[Exercise instructions]:
Hunt through the lines below for the string "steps" and copy each one that has it.

[Data extract]:
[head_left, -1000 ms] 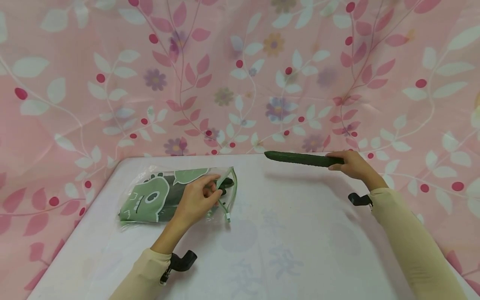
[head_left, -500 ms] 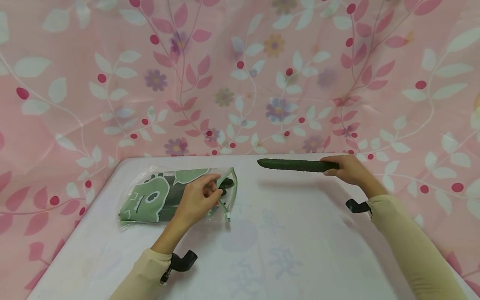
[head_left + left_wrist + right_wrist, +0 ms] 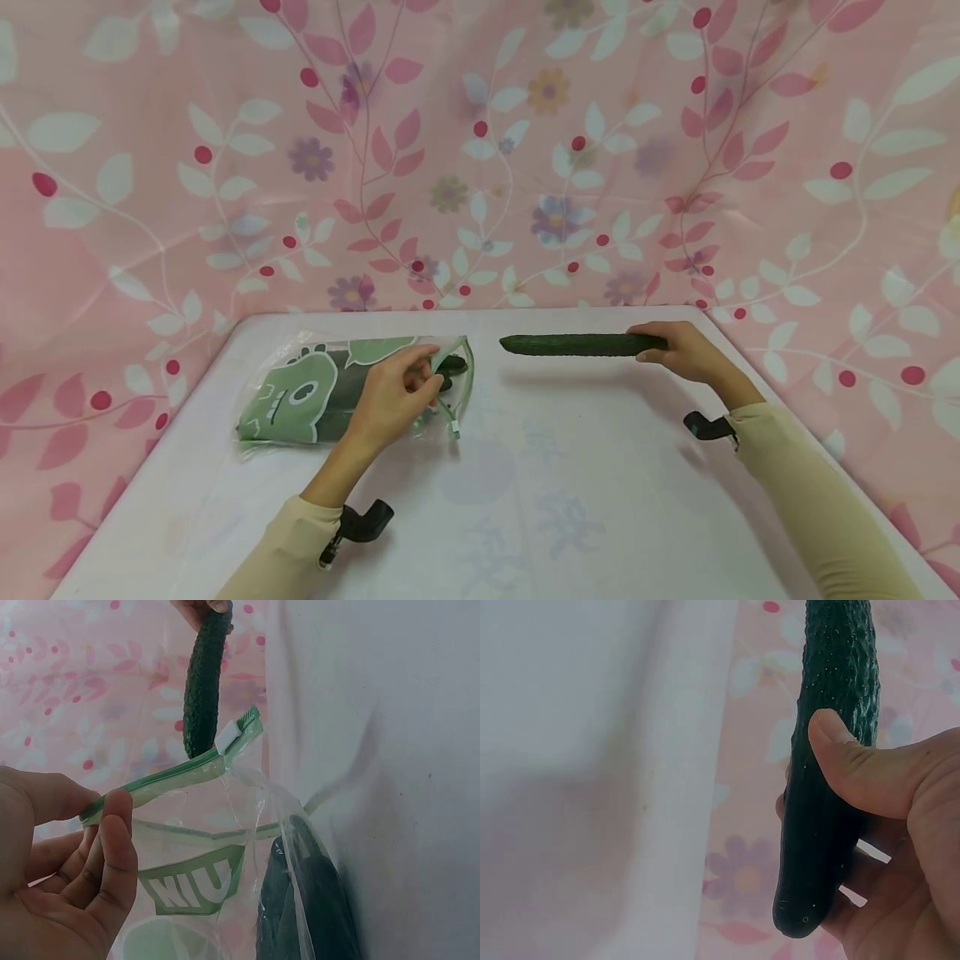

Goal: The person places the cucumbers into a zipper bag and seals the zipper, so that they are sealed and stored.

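Gripping a cucumber [image 3: 577, 345] above the white table [image 3: 600, 467], the right hand [image 3: 682, 350] in the head view is pointing the tip to nine o'clock, apart from a clear, green-printed bag [image 3: 292, 404]; the left hand [image 3: 393, 400] is pinching its mouth. In the left wrist view, dark green items [image 3: 322, 907] are lying inside at five o'clock. In the right wrist view, the right hand is encircling the blunt end.

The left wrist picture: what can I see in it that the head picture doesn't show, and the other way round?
Only the left wrist view shows white letters on the bag. Only the head view shows the bag's cartoon face and the sleeves. Both show the left hand pinching the bag's edge, the right hand holding a cucumber, and long dark things inside.
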Demonstrator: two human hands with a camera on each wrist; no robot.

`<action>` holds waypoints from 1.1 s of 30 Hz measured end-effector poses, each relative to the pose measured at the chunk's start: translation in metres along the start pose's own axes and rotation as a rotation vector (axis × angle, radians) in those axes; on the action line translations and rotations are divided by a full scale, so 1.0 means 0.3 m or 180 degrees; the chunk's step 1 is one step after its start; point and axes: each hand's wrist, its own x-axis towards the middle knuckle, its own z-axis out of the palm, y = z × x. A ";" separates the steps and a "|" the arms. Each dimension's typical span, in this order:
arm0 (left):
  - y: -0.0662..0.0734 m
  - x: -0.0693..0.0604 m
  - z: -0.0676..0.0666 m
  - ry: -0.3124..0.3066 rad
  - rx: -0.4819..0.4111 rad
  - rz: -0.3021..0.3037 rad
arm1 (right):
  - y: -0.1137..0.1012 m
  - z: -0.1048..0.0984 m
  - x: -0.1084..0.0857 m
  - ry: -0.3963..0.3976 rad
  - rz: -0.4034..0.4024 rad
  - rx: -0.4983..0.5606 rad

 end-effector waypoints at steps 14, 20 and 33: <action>0.005 0.001 -0.001 0.0055 -0.0009 0.0025 | -0.031 0.054 0.013 0.0020 -0.0208 0.0102; 0.004 0.001 -0.001 0.0052 0.0038 0.0044 | -0.051 0.079 0.020 -0.0038 -0.0264 0.0161; 0.003 0.001 -0.002 0.0024 0.0033 0.0024 | -0.101 0.117 0.049 -0.0022 -0.0466 0.0202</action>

[Answer to this problem]:
`<action>` holds waypoints from 1.1 s of 30 Hz measured end-effector poses, each relative to the pose measured at the chunk's start: translation in metres along the start pose's own axes and rotation as a rotation vector (axis × angle, radians) in those axes; on the action line translations and rotations are divided by a full scale, so 1.0 means 0.3 m or 180 degrees; the chunk's step 1 is one step after its start; point and axes: each hand's wrist, its own x-axis towards the middle knuckle, its own z-axis out of the palm, y = z × x. A ";" separates the steps and a "|" the arms. Each dimension's typical span, in this order:
 end-effector waypoints at steps 14, 20 and 33: <action>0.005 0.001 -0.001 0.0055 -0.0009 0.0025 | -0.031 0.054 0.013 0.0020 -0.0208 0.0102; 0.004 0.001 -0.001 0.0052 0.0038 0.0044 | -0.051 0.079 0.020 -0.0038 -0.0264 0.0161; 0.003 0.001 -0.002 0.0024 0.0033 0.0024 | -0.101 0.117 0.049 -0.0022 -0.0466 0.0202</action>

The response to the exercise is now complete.